**Work request**
An exact repetition of the records is required. Leave nothing out.

**Record excerpts**
----------
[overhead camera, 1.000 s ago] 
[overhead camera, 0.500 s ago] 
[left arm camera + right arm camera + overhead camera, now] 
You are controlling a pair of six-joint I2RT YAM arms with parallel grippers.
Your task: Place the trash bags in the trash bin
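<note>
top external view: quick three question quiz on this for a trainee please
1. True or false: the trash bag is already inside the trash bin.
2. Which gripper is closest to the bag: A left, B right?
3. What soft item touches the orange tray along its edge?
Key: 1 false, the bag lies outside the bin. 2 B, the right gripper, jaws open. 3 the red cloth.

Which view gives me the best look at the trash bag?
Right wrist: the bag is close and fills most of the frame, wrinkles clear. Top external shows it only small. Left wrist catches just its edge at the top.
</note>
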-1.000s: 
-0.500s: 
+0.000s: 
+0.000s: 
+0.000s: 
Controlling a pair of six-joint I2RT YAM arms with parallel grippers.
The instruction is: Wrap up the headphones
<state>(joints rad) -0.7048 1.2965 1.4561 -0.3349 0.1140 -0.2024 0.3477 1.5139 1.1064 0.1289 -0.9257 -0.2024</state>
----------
**Solution below**
[overhead camera, 1.000 s ago] 
[overhead camera, 0.500 s ago] 
[left arm camera + right arm camera + overhead camera, now] 
You are controlling a pair of six-joint I2RT YAM arms with parallel grippers.
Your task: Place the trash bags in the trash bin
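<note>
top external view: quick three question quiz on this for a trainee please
1. True or false: the trash bag is already inside the trash bin.
2. Which gripper is closest to the bag: A left, B right?
3. What soft item touches the orange tray along its edge?
Key: 1 false, the bag lies outside the bin. 2 B, the right gripper, jaws open. 3 the red cloth.

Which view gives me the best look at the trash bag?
Right wrist: the bag is close and fills most of the frame, wrinkles clear. Top external shows it only small. Left wrist catches just its edge at the top.
</note>
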-1.000s: 
-0.500s: 
+0.000s: 
+0.000s: 
+0.000s: 
Controlling a pair of six-joint I2RT YAM arms with parallel grippers.
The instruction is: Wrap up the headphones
<state>(joints rad) -0.7048 1.2965 1.4561 -0.3349 0.1140 -0.2024 0.3477 1.5139 1.1064 0.1289 -0.9257 -0.2024</state>

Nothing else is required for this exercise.